■ EXERCISE DETAILS
Pictures must not appear in the copy. Set down exactly the line with "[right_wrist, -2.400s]" and each line after it through the end of the data below.

■ DATA PROVIDED
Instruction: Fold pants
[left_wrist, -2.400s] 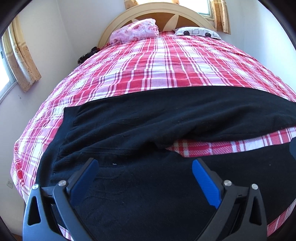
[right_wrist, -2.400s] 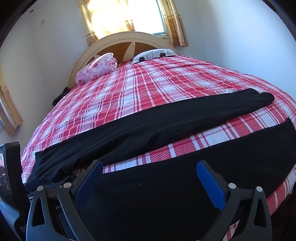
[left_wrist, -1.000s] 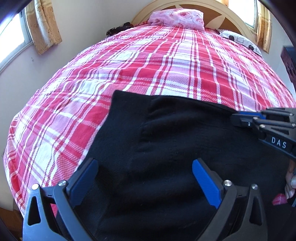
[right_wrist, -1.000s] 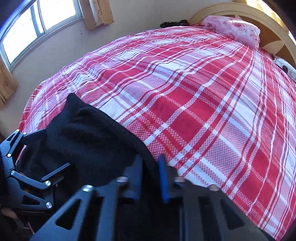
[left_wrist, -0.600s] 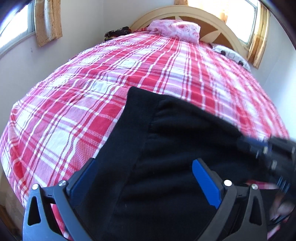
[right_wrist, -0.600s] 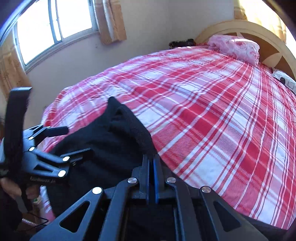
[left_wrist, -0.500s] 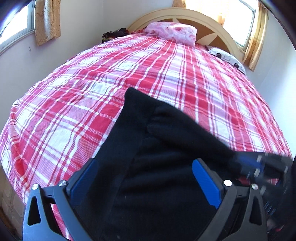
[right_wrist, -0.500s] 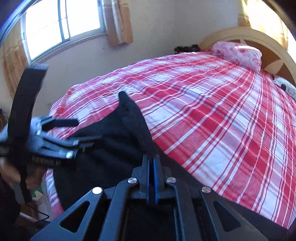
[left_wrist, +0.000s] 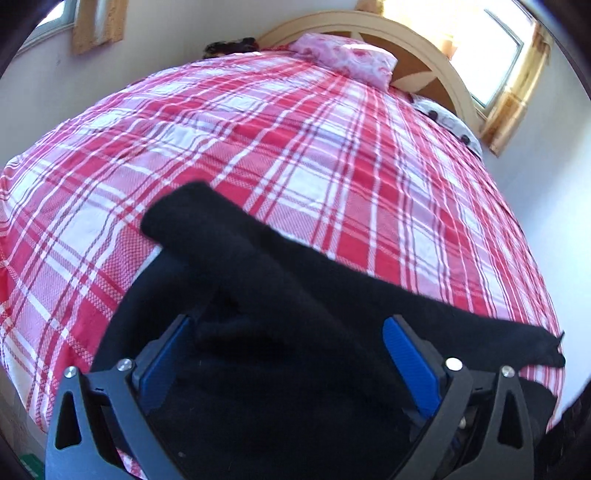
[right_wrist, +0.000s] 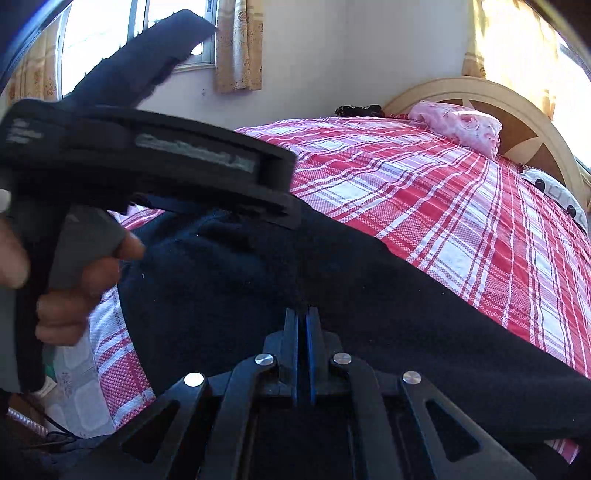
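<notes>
My right gripper (right_wrist: 302, 332) fingers clamped on black pants (left_wrist: 280, 306) atop bed (left_wrist: 295, 140), left gripper (left_wrist: 291, 354) fingers wide: thin pinch may slip, spoiling fold.

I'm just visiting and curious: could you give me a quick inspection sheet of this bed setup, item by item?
Surface: bed under a red plaid cover.
Job's things: black pants partly folded on the near side.
Clutter: pink pillow, patterned pillow, dark item near the headboard.
Grippers: left gripper open over the pants; right gripper shut on the pants.
Cables: thin cord on the floor.
Surroundings: curtained windows, arched headboard.
</notes>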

■ EXERCISE RESULT
[right_wrist, -2.400s] 
[left_wrist, -1.000s] 
[right_wrist, -1.000s] 
[left_wrist, -0.600s] 
[right_wrist, -0.600s] 
[left_wrist, -0.500s] 
[right_wrist, -0.500s] 
[left_wrist, +0.000s] 
[right_wrist, +0.000s] 
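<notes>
My right gripper (right_wrist: 302, 332) fingers clamped on black pants (left_wrist: 280, 306) atop bed (left_wrist: 295, 140), left gripper (left_wrist: 291, 354) fingers wide: thin pinch may slip, spoiling fold.

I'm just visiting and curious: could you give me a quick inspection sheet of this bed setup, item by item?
Surface: bed under a red plaid cover.
Job's things: black pants partly folded on the near side.
Clutter: pink pillow, patterned pillow, dark item near the headboard.
Grippers: left gripper open over the pants; right gripper shut on the pants.
Cables: thin cord on the floor.
Surroundings: curtained windows, arched headboard.
</notes>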

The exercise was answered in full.